Split String On Delimiter

Question

Split String On Delimiter

AT-2016

Mr or Mrs. 500

Points: 570
More actions
October 14, 2016 at 4:58 am

#331033

I've a string as follows:
45 | 00055 | 9/30/2016 | Vodafone | Jack Morris | Newyork | Test Msg | TBL101 | PC | 1.00 | COMP101 | CS | 1.00.............. etc
I am expecting to get it as follows:
String1 - 45 | 00055 | 9/30/2016 | Vodafone | Jack Morris | Newyork | Test Msg
String2 - TBL101 | PC | 1.00 | COMP101 | CS | 1.00......... etc
So what I am trying to do is to split the string into two string on 7th delimiter and tried the following but it works only for string1:
DECLARE @STR VARCHAR(1000),
@str1 VARCHAR(1000),
@str2 VARCHAR(1000)
SET @STR ='45 | 00055 | 9/30/2016 | Vodafone | Jack Morris | Newyork | Test Msg | TBL101 | PC | 1.00 | COMP101 | CS | 1.00.............. etc'
/****I was actually following a tutorial on doing this but stuck on this statements. Would expect some explanation on this - Starts****/
--Creating a number table
;WITH numcte AS(
SELECT 1 AS rn UNION ALL SELECT rn + 1 FROM numcte WHERE rn <= LEN(@str)),
--Get the position of the "|" charecters
GetDelimitedCharPos AS(
SELECT ROW_NUMBER() OVER(ORDER BY getdate()) seq, rn, delimitedcharpos
FROM numcte
CROSS APPLY(SELECT SUBSTRING(@str, rn, 1)delimitedcharpos) m WHERE delimitedcharpos = '|')
/****I was actually following a tutorial on doing this but stuck on this statements. Would expect some explanation on this - Ends****/
--Applying the formula SUBSTRING(@str, startseq + 1, endseq-startseq + 1)
SELECT TOP 1
(CASE WHEN SUBSTRING(
@STR
,(SELECT TOP 1 rn + 1 FROM GetDelimitedCharPos WHERE seq = 6)
,(SELECT TOP 1 rn FROM GetDelimitedCharPos WHERE seq = 7 ) -
(SELECT TOP 1 rn + 1 FROM GetDelimitedCharPos WHERE seq = 6)
) = SUBSTRING(
@STR
,(SELECT TOP 1 rn + 1 FROM GetDelimitedCharPos WHERE seq = 6)
,(SELECT TOP 1 rn FROM GetDelimitedCharPos WHERE seq = 7 ) -
(SELECT TOP 1 rn + 1 FROM GetDelimitedCharPos WHERE seq = 6)
) THEN SUBSTRING(
@STR
,(SELECT TOP 1 rn + 1 FROM GetDelimitedCharPos WHERE seq = 1)
,(SELECT TOP 1 rn FROM GetDelimitedCharPos WHERE seq = 7 ) -
(SELECT TOP 1 rn + 1 FROM GetDelimitedCharPos WHERE seq = 1)
) ELSE '' END) AS String1
FROM GetDelimitedCharPos
I would expect some ideas from the experts to implement it perfectly. Thanks.

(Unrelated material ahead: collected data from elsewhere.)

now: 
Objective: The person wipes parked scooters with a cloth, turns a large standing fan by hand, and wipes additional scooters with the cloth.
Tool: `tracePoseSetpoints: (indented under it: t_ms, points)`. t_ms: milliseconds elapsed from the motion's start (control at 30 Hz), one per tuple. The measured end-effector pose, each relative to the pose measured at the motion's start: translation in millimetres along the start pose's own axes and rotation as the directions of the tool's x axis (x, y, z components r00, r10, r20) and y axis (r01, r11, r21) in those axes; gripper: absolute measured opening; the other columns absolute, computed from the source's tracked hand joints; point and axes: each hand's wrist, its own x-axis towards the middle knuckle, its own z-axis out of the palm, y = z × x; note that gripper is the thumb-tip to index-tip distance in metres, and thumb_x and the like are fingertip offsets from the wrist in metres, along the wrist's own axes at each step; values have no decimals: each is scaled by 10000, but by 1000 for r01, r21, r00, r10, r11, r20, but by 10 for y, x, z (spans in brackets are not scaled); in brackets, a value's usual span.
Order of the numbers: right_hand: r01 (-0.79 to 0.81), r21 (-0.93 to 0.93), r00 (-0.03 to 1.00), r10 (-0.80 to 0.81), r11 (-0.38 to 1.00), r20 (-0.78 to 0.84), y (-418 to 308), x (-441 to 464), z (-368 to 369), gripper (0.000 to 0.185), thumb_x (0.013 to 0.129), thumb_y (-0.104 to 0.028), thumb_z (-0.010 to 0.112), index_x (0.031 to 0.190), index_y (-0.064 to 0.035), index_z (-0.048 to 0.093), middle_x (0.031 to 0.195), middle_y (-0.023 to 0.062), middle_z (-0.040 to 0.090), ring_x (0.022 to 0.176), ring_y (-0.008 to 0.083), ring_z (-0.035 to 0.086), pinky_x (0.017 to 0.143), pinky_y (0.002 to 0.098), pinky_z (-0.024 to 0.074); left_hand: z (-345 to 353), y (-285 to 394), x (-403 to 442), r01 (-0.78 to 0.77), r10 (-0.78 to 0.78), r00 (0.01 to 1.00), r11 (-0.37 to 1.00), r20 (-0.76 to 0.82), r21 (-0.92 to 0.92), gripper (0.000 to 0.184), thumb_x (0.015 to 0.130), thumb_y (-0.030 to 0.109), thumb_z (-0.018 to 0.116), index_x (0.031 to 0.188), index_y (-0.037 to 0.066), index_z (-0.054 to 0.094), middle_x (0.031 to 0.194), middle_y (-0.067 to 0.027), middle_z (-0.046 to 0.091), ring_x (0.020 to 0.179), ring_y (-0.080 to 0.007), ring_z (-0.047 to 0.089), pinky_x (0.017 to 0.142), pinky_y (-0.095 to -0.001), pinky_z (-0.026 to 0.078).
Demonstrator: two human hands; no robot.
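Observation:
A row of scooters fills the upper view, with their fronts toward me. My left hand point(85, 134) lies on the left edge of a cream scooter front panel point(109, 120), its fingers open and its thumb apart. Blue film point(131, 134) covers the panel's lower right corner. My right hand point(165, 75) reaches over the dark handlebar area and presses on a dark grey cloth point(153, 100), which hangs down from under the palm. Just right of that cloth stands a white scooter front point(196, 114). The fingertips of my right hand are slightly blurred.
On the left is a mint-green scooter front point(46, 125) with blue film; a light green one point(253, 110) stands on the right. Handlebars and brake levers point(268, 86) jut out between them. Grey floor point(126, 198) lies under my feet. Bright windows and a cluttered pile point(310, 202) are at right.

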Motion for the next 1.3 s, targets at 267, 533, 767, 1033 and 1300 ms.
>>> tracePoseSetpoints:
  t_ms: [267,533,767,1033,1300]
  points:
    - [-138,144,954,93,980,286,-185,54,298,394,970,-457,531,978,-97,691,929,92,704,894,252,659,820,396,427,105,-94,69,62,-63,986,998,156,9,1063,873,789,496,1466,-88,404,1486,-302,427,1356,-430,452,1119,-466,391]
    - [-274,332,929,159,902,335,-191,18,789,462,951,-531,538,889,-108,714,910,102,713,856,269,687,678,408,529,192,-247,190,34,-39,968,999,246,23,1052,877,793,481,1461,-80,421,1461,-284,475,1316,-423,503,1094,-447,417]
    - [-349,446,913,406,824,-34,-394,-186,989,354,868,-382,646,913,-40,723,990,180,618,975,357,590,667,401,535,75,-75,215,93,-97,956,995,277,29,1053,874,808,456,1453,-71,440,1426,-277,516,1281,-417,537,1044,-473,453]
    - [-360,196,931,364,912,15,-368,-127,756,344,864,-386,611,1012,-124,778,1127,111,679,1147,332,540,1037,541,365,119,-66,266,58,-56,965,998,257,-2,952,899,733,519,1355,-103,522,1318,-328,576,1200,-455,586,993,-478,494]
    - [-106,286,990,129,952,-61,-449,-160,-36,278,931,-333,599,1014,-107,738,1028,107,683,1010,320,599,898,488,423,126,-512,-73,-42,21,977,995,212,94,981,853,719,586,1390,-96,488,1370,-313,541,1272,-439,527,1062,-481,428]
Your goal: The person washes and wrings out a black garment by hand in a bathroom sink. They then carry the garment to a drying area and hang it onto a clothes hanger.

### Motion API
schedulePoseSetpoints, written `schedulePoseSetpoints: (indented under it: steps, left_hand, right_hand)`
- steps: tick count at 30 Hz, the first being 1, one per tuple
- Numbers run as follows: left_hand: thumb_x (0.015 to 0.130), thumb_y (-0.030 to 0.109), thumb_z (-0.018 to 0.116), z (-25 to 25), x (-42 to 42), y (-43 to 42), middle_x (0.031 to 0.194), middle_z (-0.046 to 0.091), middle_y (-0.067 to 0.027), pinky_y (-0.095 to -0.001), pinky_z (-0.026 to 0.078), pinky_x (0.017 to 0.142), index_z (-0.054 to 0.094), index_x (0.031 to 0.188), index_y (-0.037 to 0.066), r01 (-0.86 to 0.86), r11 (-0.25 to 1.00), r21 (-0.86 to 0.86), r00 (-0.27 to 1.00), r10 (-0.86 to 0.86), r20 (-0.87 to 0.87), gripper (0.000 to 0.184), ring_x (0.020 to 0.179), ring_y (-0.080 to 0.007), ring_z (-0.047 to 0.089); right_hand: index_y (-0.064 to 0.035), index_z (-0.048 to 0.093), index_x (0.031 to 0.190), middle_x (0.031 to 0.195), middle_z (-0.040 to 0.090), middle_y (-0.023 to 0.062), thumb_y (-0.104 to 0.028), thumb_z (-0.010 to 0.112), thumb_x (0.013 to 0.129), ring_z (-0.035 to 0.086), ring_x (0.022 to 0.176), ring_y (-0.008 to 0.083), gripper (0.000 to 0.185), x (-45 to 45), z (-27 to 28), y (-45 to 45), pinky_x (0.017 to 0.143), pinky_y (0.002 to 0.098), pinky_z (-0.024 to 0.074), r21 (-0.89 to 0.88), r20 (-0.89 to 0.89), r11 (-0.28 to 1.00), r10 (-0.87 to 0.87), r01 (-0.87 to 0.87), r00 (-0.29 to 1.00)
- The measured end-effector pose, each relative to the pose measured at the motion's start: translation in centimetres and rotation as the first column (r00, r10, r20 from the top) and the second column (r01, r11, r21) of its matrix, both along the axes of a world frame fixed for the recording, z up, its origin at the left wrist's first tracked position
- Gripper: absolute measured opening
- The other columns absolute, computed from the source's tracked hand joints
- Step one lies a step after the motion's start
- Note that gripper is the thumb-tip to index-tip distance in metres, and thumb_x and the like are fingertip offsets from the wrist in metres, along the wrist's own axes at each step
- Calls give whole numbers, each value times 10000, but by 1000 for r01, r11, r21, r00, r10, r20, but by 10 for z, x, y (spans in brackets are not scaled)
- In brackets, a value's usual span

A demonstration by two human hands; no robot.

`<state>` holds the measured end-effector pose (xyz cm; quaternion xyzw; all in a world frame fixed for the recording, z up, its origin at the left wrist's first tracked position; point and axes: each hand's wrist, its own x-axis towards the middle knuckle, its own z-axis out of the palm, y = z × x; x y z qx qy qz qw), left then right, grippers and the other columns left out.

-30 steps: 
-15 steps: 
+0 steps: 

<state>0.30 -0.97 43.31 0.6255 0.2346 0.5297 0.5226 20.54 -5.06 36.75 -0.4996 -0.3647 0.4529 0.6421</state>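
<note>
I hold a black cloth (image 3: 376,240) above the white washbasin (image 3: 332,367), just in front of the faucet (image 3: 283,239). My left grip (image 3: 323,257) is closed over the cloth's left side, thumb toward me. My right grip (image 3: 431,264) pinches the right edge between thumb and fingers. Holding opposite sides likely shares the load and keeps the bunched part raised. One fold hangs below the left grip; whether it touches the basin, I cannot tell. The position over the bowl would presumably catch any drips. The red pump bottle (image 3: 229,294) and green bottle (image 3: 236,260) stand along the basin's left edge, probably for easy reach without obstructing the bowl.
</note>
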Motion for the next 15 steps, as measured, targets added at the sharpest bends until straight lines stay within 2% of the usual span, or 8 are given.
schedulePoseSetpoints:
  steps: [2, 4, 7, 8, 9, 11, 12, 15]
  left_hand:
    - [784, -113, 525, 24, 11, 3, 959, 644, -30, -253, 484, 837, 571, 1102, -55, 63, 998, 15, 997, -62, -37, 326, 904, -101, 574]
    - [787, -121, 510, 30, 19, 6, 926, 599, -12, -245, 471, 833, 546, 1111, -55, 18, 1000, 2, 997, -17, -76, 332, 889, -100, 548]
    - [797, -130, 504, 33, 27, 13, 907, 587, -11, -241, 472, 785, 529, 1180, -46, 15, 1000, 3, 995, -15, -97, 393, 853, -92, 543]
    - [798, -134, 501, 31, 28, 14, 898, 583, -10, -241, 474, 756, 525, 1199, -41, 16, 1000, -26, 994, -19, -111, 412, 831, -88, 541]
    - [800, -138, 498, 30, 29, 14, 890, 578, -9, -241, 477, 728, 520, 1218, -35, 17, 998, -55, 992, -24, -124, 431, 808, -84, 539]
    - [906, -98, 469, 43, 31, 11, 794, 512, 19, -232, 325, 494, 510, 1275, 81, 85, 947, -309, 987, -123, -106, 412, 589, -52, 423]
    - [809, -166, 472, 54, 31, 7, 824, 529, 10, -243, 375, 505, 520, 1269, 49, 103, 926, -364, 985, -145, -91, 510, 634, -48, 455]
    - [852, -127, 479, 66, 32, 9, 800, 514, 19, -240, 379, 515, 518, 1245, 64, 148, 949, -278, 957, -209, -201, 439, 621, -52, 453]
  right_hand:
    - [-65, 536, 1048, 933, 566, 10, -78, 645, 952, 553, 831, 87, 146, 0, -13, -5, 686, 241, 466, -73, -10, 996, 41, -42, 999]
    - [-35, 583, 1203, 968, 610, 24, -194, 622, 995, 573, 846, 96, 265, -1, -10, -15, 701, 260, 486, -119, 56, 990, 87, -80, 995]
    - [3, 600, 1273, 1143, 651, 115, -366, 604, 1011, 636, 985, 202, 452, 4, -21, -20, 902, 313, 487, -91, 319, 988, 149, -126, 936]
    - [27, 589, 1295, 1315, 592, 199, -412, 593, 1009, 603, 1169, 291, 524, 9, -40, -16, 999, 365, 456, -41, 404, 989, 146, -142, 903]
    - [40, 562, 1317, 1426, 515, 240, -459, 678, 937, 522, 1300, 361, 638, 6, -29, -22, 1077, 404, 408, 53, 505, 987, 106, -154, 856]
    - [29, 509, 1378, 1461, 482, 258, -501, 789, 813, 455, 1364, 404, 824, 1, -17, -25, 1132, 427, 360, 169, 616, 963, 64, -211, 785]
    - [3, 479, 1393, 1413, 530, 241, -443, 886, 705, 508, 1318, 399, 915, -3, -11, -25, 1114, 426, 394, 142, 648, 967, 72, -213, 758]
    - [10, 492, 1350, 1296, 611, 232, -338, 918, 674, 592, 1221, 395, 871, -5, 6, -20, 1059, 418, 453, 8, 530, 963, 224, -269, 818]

Viewing 10 posts - 1 through 9 (of 9 total)

You must be logged in to reply to this topic. Login to reply

Luis Cazares SSC Guru Points: 183698 More actions · Answer 1

Here's a simple option using the DelimitedSplit8k that can be found here along with its explanation: http://www.sqlservercentral.com/articles/Tally+Table/72993/

A specific function could be made to split only on the 7th delimiter and avoid having to concatenate the strings again.

DECLARE @STR VARCHAR(1000),

@str1 VARCHAR(1000),

@str2 VARCHAR(1000)

SET @STR ='45 | 00055 | 9/30/2016 | Vodafone | Randy Singh | Newyork | Test Msg | TBL101 | PC | 1.00 | COMP101 | CS | 1.00.............. etc'

SELECT s.Item, s.ItemNumber, (s.ItemNumber - 1) / 7 AS ItemGroup

INTO #Splitted

FROM dbo.DelimitedSplit8K( @STR, '|')s;

SELECT STUFF(( SELECT '| ' + i.Item

FROM #Splitted i

WHERE i.ItemGroup = s.ItemGroup

ORDER BY i.ItemNumber

FOR XML PATH(''), TYPE).value('./text()[1]', 'varchar(max)'), 1, 1, '')

FROM #Splitted s

GROUP BY ItemGroup;

DROP TABLE #Splitted;

Luis C.
General Disclaimer:
Are you seriously taking the advice and code from someone from the internet without testing it? Do you at least understand it? Or can it easily kill your server?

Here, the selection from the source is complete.